At a value of 93 million USD, the stake equates to 36,000 VND (1.7 USD) per share while PVI closed on Aug. 17's session at its ceiling price of only 16,400 VND. When the deal is completed, PVI will increase its charter capital to 2 trillion VND (97.1 million USD) from 1.6 trillion VND (77.7 million USD).

"Talanx is now our second largest shareholder after PetroVietnam and the only shareholder in the insurance field," said PVI's Chairman Nguyen Anh Tuan.

"We will be represented on the supervisory board as well as the management board. We will share our knowledge of the insurance business for the benefit of both sides," said the German group's chairman Christian Hinsch.

On explaining why Talanx Group chose to be a strategic shareholder of the PVI in the context of a declining stock market, Hinsch said: "We have been investing outside of Germany for more than 30 years, and investing in Vietnam is part of gaining a foothold in the Southeast Asia market."

Vietnam was a dynamic and promising economy, while there was a low penetration rate in the insurance industry, he commented. "We don't look at the moment, but we look at the long-term benefits. That is why we invest," he said, adding that rising and falling was in the nature of a stock market.

Hinsch also described the PVI as a "promising company" to invest in.

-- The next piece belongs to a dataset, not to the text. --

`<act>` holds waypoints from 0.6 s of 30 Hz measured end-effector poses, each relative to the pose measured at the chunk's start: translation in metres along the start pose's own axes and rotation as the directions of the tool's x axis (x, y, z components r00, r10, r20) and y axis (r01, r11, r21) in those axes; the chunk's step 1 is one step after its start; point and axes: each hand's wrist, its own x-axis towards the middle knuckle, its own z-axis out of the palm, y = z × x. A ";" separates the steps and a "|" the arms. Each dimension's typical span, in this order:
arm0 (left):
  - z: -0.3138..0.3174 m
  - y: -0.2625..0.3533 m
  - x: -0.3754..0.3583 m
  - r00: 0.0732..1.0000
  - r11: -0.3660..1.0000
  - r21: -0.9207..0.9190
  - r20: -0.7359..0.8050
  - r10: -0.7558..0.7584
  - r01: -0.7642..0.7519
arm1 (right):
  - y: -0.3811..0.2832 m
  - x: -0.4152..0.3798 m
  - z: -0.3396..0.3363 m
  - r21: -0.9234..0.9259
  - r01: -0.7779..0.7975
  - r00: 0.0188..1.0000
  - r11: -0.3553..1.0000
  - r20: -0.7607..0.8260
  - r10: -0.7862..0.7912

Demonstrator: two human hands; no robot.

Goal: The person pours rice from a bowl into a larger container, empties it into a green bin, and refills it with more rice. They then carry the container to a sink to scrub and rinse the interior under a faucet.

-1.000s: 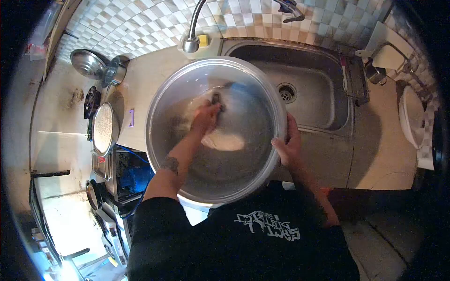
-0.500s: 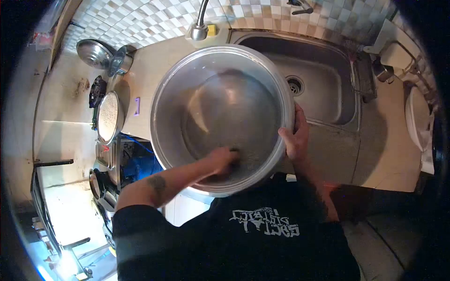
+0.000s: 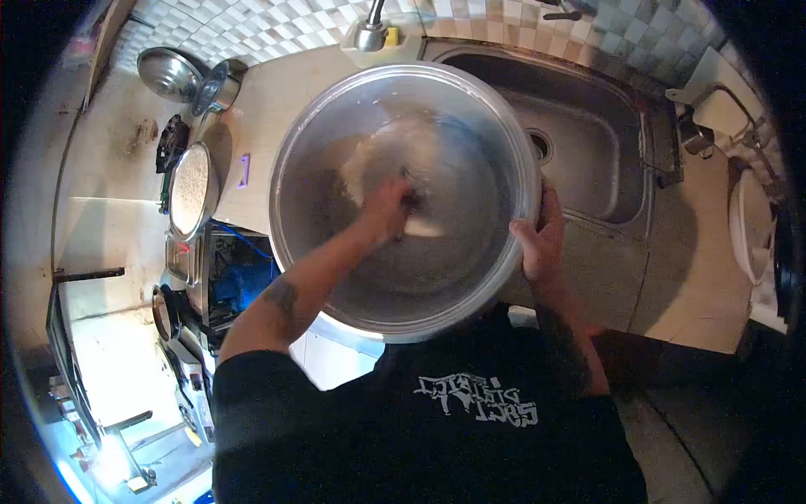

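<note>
Held out over the desk (image 3: 269, 109) edge only by the right hand (image 3: 541, 239), fingers clamped on its rim, the big steel pot (image 3: 403, 197) could tip under hard scrubbing by the left hand (image 3: 388, 206), clenched on a dark scrubber (image 3: 411, 200), now mid-pot rather than at the near wall.

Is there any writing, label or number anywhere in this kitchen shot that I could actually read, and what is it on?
White print on the black shirt: seen upside down and in jagged lettering, too distorted to read.
Big metal pot, held at the rim by the right hand with the left hand inside: no marking visible.
Sink, tiled wall, purple item on the counter: no text readable.
</note>
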 end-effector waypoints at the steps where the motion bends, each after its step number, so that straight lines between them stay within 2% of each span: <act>1: 0.003 -0.003 -0.031 0.997 0.999 -0.031 0.070 0.027 -0.025 | -0.002 0.000 0.000 -0.026 0.005 1.000 1.000 -0.004 -0.005; 2: 0.002 -0.009 -0.049 0.989 0.997 -0.066 0.140 0.057 -0.048 | -0.003 -0.001 0.000 -0.043 -0.003 1.000 0.999 -0.011 0.003; 5: -0.032 -0.044 -0.028 0.945 0.950 0.113 0.122 -0.304 0.291 | -0.005 -0.003 0.000 -0.067 -0.026 0.999 0.997 -0.040 0.023; 6: -0.023 -0.067 -0.007 0.977 0.968 0.133 -0.042 -0.210 0.214 | -0.003 -0.003 -0.001 -0.058 -0.043 0.999 0.997 -0.035 0.041; 9: -0.004 -0.029 0.032 0.988 0.999 0.049 -0.155 0.003 0.005 | -0.001 0.003 0.000 -0.046 -0.008 1.000 0.999 -0.019 0.007; 12: -0.002 0.019 -0.017 0.977 0.982 -0.093 0.125 0.174 -0.163 | 0.001 0.002 -0.004 -0.091 -0.004 1.000 0.996 0.007 0.005; 15: -0.024 -0.048 -0.005 0.968 0.983 -0.034 0.184 -0.172 0.181 | -0.009 0.005 -0.002 -0.116 -0.039 0.999 0.993 -0.005 0.038; 18: -0.027 -0.035 0.026 0.939 0.940 0.038 -0.065 -0.338 0.340 | -0.004 0.002 -0.003 -0.068 -0.076 0.997 0.995 -0.008 0.075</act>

Questions were raised as to why the price of the deal was much higher than PVI's market value. In response, Hinsch said that Talanx would be given priority use of PVI's services, and that both sides were implementing provisions for a technical support agreement.

Some also asked if Talanx targeted the PVI because of its dominance in the Vietnamese energy insurance sector. However, Tuan stated that energy insurance accounted for only 30 percent of the company's revenue.

In addition, Hinsch declined to say whether Talanx would buy further shares in the PVI from other foreign investors. "We are happy with our 25 percent at the moment. We don't see a situation arising where we would want to increase our share for the time being, but what is important to us is that we are the only strategic partner in terms of the insurance business."

PVI's general director Bui Van Thuan said that the PVI had no plans to sell more shares to the Oman Investment Fund after this deal, as the company was about to run out of the room for foreign investors. Its Oman partner now holds nearly 10 percent of its capital./.